▶ _What the exercise asks_:
Report, word for word, every line of the material that contains "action".

>>>>>

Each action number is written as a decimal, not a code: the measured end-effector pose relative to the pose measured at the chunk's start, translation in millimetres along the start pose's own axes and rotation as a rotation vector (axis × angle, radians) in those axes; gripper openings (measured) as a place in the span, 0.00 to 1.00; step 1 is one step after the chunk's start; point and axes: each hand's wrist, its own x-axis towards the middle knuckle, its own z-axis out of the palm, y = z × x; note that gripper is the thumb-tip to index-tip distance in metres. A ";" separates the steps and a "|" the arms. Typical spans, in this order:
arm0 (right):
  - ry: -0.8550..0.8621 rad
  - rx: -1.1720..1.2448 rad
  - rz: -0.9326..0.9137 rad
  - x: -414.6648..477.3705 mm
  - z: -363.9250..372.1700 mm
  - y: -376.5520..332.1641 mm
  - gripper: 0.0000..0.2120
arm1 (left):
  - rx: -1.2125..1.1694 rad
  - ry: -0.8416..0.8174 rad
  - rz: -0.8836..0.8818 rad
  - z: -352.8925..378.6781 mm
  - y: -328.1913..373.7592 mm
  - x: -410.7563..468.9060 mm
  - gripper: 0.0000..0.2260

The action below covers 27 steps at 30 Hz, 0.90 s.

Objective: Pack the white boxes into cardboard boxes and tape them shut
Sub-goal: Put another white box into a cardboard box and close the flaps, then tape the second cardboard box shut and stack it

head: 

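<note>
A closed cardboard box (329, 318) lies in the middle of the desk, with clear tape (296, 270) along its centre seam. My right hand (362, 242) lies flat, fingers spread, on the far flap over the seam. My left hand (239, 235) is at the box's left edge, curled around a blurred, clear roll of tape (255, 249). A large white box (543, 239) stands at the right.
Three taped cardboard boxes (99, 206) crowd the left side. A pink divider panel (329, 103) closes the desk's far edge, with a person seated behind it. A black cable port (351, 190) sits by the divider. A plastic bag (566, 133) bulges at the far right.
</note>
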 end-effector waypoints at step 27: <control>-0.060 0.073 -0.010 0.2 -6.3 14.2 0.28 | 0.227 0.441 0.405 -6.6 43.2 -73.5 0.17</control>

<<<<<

▶ _Result_:
Each action number is written as a decimal, not a code: the measured end-effector pose relative to the pose measured at the chunk's start, translation in millimetres along the start pose's own axes and rotation as a rotation vector (axis × angle, radians) in those axes; gripper openings (measured) as a place in the span, 0.00 to 1.00; step 1 is one step after the chunk's start; point and axes: each hand's wrist, its own x-axis towards the middle knuckle, its own z-axis out of the palm, y = z × x; note that gripper is the thumb-tip to index-tip distance in metres. A ";" separates the steps and a "|" the arms. Typical spans, in this order:
The action below covers 27 steps at 30 Hz, 0.90 s.

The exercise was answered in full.